UnSpun - Wivine Ngongo and Edessa Brown
Chapter 1: From Snake Oil to Emu Oil

We as consumers and citizens today are constantly deceived by the spin that surrounds us, whether they are political, commercial, or ideological. These spins are the information that leads us to believe one thing and not the other; and worse yet, they are hard to recognize. To not fall as a victim to these spins, we must first recognize that its there. Two most common spins that we obliviously seem to overlook are commercial and political. Spins aren’t always necessarily direct, but can be intended. Unfortunately, a lot of these spins exist among the public life in general, and it is up to us as consumers and voters to not only recognize and question, but take action.

Commercial deception is currently all around us, filling our advertisements with claims and promises that seem too good to be true. With such claims at hand, one must assume that it may in fact not be all that it says it is. Companies and businesses that tend to use such deceitful methods all share a common goal: to make a profit. In other words, deception is highly profitable. An example of this would include the case of Dr. Alex Guerrero, who came up with a remedy, Supreme Greens, claimed that it could cure or prevent cancer, arthritis, osteoporosis, fibromyalgia, heart disease, diabetes, heartburn, fatigue, and the “everyday ravages of aging,” and made thousands off of it.

Such profit is also made by businesses and some major corporations that are built on this same system of deception and false advertisement. Companies we all know and rely on for everyday products, such as Listerine, had fallen guilty on pursuing this practice in the past. What most companies tend to do nowadays is that they tend to present true facts that are misleading. For example, Listerine “kills the germs that cause bad breath,” but the germs always come right back, defeating the purpose of the product. If you consider extreme cases in false advertisement and commercial spins, commercial deception can cost lives. Examples of this would include Discreet, a supposedly home test for HIV that has been proven wrong in the past. Certainly, we have all fallen under the deception of commercial products that we use daily, however, despite the problems that come from commercial trickery, politicians deliver even bigger doses of deception.

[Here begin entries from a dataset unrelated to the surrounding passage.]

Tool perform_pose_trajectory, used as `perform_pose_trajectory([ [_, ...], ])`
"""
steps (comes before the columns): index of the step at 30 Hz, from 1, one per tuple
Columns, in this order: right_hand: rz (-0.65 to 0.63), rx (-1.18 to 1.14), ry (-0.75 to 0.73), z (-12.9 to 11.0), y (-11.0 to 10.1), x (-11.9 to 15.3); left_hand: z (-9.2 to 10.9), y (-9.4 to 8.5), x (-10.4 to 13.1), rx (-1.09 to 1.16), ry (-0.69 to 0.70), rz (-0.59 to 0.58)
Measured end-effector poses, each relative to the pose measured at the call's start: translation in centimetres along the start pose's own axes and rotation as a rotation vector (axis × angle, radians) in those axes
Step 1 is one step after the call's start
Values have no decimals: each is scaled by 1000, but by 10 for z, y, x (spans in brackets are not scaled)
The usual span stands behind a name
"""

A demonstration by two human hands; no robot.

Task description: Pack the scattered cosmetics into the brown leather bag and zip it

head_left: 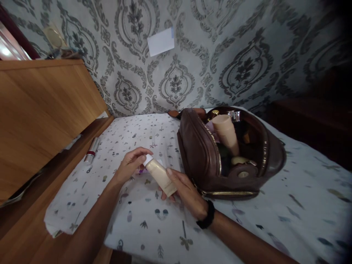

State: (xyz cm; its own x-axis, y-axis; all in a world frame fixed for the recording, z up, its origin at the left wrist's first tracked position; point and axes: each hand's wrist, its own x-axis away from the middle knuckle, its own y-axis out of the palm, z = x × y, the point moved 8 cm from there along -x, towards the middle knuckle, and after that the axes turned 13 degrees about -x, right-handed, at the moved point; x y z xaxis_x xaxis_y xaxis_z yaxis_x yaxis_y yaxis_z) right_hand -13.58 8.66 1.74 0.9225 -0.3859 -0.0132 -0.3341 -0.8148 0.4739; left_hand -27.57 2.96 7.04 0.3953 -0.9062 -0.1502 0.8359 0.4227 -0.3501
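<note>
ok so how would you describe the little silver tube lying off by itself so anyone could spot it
Start at the wooden cabinet on the left and drop to the patterned cloth beside it. The silver tube lies on the cloth's left edge, well apart from the open brown pouch. It is the only metallic piece, with a red band near its lower end.

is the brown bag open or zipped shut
Open. The brown bag has its zipper parted, and a beige tube and other items show inside through the gap.
</note>
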Motion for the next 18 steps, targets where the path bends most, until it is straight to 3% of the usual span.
perform_pose_trajectory([
  [7, -5, -18, 3, -4, 2, 1, 19, 3, 4, -8, 119, -76],
  [14, -9, 35, 18, -3, 2, 2, 7, 0, 2, 37, 53, 37],
  [18, 2, 28, 24, -1, 2, 2, 10, 4, 2, 159, 70, -22],
])
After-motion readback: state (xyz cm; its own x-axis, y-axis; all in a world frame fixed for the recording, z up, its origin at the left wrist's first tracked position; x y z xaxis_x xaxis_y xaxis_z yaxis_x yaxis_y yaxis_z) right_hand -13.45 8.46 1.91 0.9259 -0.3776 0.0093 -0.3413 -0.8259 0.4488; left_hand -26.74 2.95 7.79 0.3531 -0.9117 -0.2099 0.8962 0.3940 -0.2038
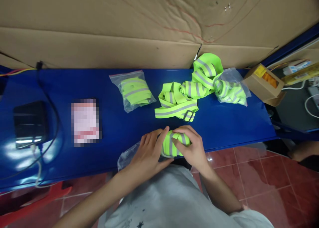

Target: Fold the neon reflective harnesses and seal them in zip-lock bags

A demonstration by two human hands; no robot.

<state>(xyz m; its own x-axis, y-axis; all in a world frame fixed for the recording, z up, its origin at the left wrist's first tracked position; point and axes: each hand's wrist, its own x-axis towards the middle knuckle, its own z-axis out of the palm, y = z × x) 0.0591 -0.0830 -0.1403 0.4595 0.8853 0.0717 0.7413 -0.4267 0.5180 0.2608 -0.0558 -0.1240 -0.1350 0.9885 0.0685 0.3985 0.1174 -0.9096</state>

Often times with politicians, we are deceived with false information about current issues that we have the right to know the truth of. For example, it was claimed that 80 percent of the tax relief for upper-income filers went to small businesses when really, “small business” included all partnerships such as the nation’s biggest accounting firms, law firms, and real-estate partnership. Little may we know political deceivers often times imply their falsehoods rather than stating them outright; that way, politicians can’t say that they “lied” to the public. This is otherwise known as implied deception. Bush used implied deception when his campaign made a commercial stating that Kerry had voted to cut intelligence spending “even after the first terrorist attack on America.” In reality, Kerry was supporting regular increases in intelligence spending for several years prior to the attacks of September 11. Fortunately, when the elections are over, so are the deceptions, right? Wrong. Political deception doesn’t stop when elections are over. Millions of dollars are still spent on TV ad campaigns by interest groups on legislative and other policy debates, even in nonelection years.

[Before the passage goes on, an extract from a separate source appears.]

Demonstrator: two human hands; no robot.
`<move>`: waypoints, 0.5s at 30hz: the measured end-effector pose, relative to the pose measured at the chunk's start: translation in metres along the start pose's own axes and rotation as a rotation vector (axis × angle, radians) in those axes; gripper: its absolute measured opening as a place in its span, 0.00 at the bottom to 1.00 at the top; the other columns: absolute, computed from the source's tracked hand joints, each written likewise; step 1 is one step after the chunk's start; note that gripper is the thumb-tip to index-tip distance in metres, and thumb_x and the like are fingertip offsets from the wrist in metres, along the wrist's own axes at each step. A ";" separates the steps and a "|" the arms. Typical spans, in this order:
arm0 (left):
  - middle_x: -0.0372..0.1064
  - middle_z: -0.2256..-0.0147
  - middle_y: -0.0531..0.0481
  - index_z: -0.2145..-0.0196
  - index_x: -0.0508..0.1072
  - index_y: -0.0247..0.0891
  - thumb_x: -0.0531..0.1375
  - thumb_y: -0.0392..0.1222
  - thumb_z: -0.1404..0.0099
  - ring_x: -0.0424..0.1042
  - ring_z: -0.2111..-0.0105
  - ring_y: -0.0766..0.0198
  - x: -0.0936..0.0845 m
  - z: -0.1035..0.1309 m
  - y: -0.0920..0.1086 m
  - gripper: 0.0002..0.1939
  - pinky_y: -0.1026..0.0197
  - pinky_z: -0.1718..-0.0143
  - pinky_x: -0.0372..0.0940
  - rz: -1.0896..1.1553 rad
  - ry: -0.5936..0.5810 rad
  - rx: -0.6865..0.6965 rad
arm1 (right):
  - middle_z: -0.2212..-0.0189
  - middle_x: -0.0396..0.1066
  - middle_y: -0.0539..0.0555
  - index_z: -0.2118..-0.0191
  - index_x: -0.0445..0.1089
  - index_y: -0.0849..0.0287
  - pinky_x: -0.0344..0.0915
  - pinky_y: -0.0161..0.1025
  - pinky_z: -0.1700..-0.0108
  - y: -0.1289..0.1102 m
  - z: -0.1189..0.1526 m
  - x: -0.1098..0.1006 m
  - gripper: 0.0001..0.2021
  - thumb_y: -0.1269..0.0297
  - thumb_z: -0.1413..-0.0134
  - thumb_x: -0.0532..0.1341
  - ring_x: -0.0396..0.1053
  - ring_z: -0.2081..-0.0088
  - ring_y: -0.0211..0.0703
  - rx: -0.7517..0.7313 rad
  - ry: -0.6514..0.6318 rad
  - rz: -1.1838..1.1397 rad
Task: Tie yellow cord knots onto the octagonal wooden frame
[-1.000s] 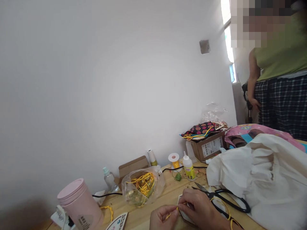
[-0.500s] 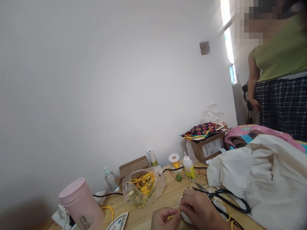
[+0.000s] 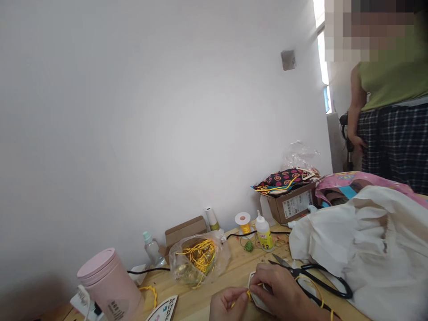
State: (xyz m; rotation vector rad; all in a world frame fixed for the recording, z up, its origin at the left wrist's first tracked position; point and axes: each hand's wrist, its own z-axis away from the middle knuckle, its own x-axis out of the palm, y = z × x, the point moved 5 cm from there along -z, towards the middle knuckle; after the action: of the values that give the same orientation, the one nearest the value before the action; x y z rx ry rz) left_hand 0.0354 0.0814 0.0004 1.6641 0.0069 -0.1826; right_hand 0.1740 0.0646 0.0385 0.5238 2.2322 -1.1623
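Observation:
At the bottom of the view my left hand (image 3: 228, 304) pinches a yellow cord (image 3: 248, 293) between thumb and fingertips. My right hand (image 3: 276, 287) is closed beside it, its fingertips on the same cord and over a flat, pale, dark-edged piece (image 3: 253, 281). Most of that piece is hidden under the right hand. Just right of my hand lie black-handled scissors (image 3: 309, 272), blades apart, with a loop of yellow cord across the handles.
Behind my hands are a clear bag (image 3: 200, 258) of yellow cord, a glue bottle (image 3: 265, 232) and a cord spool (image 3: 243, 220). A pink canister (image 3: 112, 285) stands left. White cloth (image 3: 361, 240) covers the right side. A person (image 3: 388, 120) stands beyond.
The view has shifted slightly. My hands stay together on the cord, with only small finger movements. The standing person has barely moved.

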 end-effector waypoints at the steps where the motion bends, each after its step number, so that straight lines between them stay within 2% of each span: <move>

Unfortunately, we are living in a society where there seems to be little respect for pure true facts in the advertising industry, in politics, and in the public life in general. Nowadays, it is almost asking too much to expect anything of the full truth. In Doris Kearns Goodwin’s 1991 book, Lyndon Johnson and the American Dream, she reports that Johnson sometimes claimed that his great-great grandfather had died at the Alamo and sometimes claimed that he died in the Battle of San Jacinto. Goodwin later learned that Johnson’s great-great grandfather died at home, in bed. According to Goodwin, Johnson was engaging in the old Texas tradition of the “tall tale.” One could argue that a lot of things that are presented to the public are solely composed of tall tales. Advertisement claims, campaign, and political statements more often than not tend to be stretched or suppressed, turning them into false statements, or in other words, tall tales. This sums up a lot of what we see in commercial advertising and political speeches.

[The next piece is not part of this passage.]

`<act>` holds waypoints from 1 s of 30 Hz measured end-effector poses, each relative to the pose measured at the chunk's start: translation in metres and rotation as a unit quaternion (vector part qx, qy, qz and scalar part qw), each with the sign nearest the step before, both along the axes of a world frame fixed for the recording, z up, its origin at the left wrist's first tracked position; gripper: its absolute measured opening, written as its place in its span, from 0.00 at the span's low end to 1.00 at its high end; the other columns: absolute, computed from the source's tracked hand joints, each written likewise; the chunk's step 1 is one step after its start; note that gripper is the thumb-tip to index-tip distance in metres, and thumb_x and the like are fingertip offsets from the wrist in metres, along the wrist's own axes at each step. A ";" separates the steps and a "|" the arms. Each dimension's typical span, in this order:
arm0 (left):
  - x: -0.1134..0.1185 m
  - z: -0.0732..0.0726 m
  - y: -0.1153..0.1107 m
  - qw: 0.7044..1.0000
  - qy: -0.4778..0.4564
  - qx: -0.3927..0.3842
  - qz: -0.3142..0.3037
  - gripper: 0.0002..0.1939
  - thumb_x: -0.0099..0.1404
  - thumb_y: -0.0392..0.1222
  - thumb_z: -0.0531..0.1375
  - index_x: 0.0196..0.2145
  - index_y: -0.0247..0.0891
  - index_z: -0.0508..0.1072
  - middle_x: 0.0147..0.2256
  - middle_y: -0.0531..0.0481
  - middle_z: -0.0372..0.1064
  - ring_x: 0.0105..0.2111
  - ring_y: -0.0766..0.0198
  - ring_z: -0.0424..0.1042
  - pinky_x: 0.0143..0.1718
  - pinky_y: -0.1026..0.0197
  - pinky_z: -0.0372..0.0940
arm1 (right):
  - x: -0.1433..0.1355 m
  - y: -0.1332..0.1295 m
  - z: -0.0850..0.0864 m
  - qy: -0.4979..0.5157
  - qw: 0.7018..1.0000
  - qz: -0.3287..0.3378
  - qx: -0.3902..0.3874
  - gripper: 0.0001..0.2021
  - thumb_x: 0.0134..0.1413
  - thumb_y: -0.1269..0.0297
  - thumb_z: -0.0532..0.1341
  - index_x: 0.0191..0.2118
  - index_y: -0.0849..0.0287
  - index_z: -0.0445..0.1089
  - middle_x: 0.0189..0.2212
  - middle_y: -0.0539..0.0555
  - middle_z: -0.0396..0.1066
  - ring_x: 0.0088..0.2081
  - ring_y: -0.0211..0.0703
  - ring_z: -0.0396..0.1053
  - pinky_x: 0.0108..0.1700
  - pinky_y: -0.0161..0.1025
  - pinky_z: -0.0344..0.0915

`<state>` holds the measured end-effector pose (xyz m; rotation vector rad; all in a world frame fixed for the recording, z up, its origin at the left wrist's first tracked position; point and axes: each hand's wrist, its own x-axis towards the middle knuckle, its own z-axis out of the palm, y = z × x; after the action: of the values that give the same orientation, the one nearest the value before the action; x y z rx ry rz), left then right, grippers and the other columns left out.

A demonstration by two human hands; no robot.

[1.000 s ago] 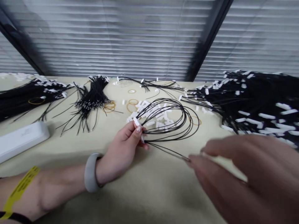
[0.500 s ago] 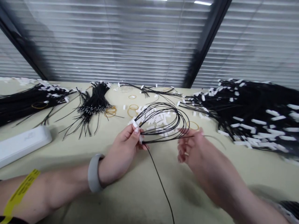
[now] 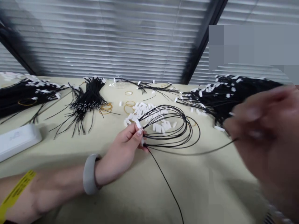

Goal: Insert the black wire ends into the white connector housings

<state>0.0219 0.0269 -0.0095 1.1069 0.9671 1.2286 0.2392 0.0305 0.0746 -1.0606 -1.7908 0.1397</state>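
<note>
My left hand [image 3: 123, 146] pinches a white connector [image 3: 138, 125] at the end of a looped black cable bundle [image 3: 184, 121]. The loops spread to the right of the connector, above the table. From the same end, one loose black wire [image 3: 167, 182] hangs down toward the bottom edge. My right hand [image 3: 259, 124], blurred and close to the camera, is closed on a single black wire [image 3: 201, 154] that runs back to the connector. Behind the loops lies a pile of small white pieces [image 3: 144, 110].
Black wires with white ends lie in heaps at the left [image 3: 14, 95] and right [image 3: 247, 90]. A standing-out bunch [image 3: 90, 93] sits back left, near yellow rubber bands [image 3: 106, 108]. A white device [image 3: 18, 140] lies at left; blinds [image 3: 112, 37] rise behind the table.
My right hand has moved right and nearer the camera, drawing the wire out beyond the loops. My left hand still holds the connector in nearly the same place.
</note>
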 end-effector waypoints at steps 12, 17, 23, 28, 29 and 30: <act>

Deceptions are all around us. They’ve always been around and they always will be around in the future to come. This should make us wonder how the deceivers get away with it. Take commercial ads for example. Today, there are truth-in-advertising laws that provide some protection from false claims in commercial advertising. But despite these active laws, a lot of false claims in advertising still manage to get through. Unsurprisingly enough, false ads could appear to the public for several months until they are actually spotted by regulators. Many product companies us weasel words, or intended deception, to present literally accurate claims, but misleading. The best thing we as consumers can do is recognize these deceptions and make better choices in the products we buy. As for politicians, they have a legal right to lie. When it comes to standing up to their false claims, there isn’t much we can do. The best thing we can do as voters is pretty much fend for ourselves.

In the following chapters, you will see ways in which you can fend for yourselves so that you don’t fall into the hands of deceivers and make poor choices.